Dans un récent article portant sur les méthodologies utilisées pour saisir le point de vue de l’adolescent, Armagnague et Rigoni (2016) offrent un éclairage particulièrement utile concernant les enjeux épistémologiques des recherches visant à recueillir le témoignage des jeunes. Les auteurs mettent en garde contre l’asymétrie des relations qui s’instaure généralement lorsqu’un chercheur interroge un adolescent, et dont ce dernier est souvent tributaire : asymétrie chercheur vs enquêté, adulte vs jeune, expert vs apprenant. Cette posture adultocentrée est peu favorable aux témoignages intimes et à l’instauration d’une confiance entre les deux interlocuteurs.
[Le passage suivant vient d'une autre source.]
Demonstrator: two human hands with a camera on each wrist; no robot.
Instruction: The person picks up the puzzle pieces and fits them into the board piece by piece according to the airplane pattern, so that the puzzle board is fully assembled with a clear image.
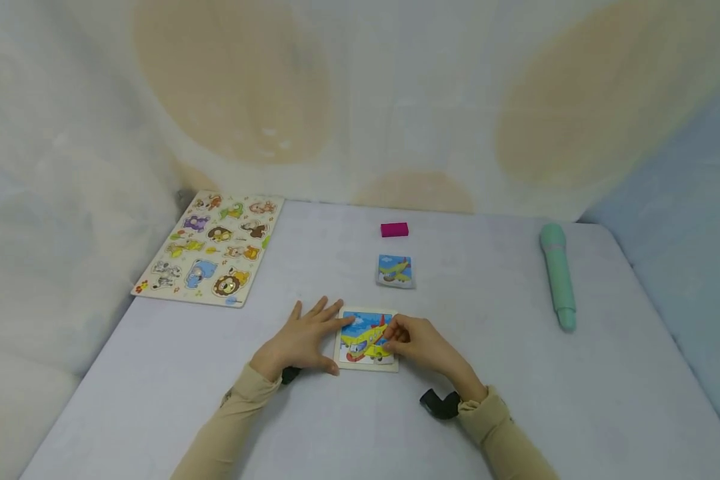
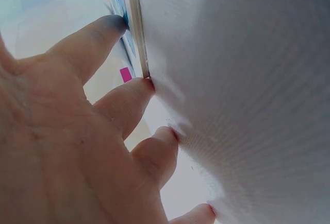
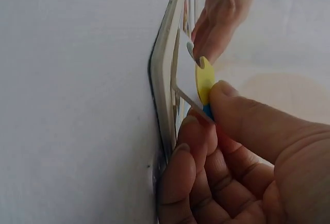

En effet, les jeunes sont fréquemment soumis à cette asymétrie dans leur quotidien, que ce soit à l’école avec leurs enseignants, à la maison avec leurs parents ou lors d’accompagnements, avec les thérapeutes. Ce rapport de « domination » adulte- jeune qui se dessine « joue un rôle inhibant ou promeut quelquefois une attitude de faux semblant peu propice à comprendre l’expérience et le vécu intime de ces jeunes » (Armagnague et Rigoni, p. 314, 2016). La désirabilité sociale, l’envie d’apparaître « normal », la supposition des réponses attendues par l’adulte sont les principaux écueils de ce rapport inégalitaire. Le défi pour le chercheur est donc

double : se défaire de la posture adultocentrée tout en conservant la rigueur scientifique nécessaire. Pour naviguer à travers cette démarche instable, nécessitant réflexivité, souplesse et humilité, les auteurs proposent deux principes :

1. Poser comme centrale la subjectivité de l’adolescent (Dubet, 1994) ;

2. Considérer comme un fait sa capacité de mobilisation politique et d’analyse du monde social.

Une fois ces deux principes pris en compte, il est possible d’entreprendre un travail qui place les adolescents dans une posture d’acteurs clés de la problématique étudiée et leur permet d’être davantage à l’initiative du recueil des données les concernant (Touraine, 1978). Leurs paroles, loin d’être considérées comme de simples « éléments de matériau » sont au contraire envisagées « comme des illustrations d’une capacité politique et citoyenne à part entière » (Armagnague et Rigoni, 2016 ; Cousin et Rui, 2011). C’est avec cette posture épistémologique qu’a été élaborée la méthodologie détaillée dans la partie 3. Elle vise avant tout à favoriser l’expression la plus authentique possible des adolescents ayant un TSA, dans le respect de leur fonctionnement, et en vue de permettre une coproduction de la connaissance. Les limites de la méthodologie utilisée seront examinées dans la discussion (cf. 2.14 Limites).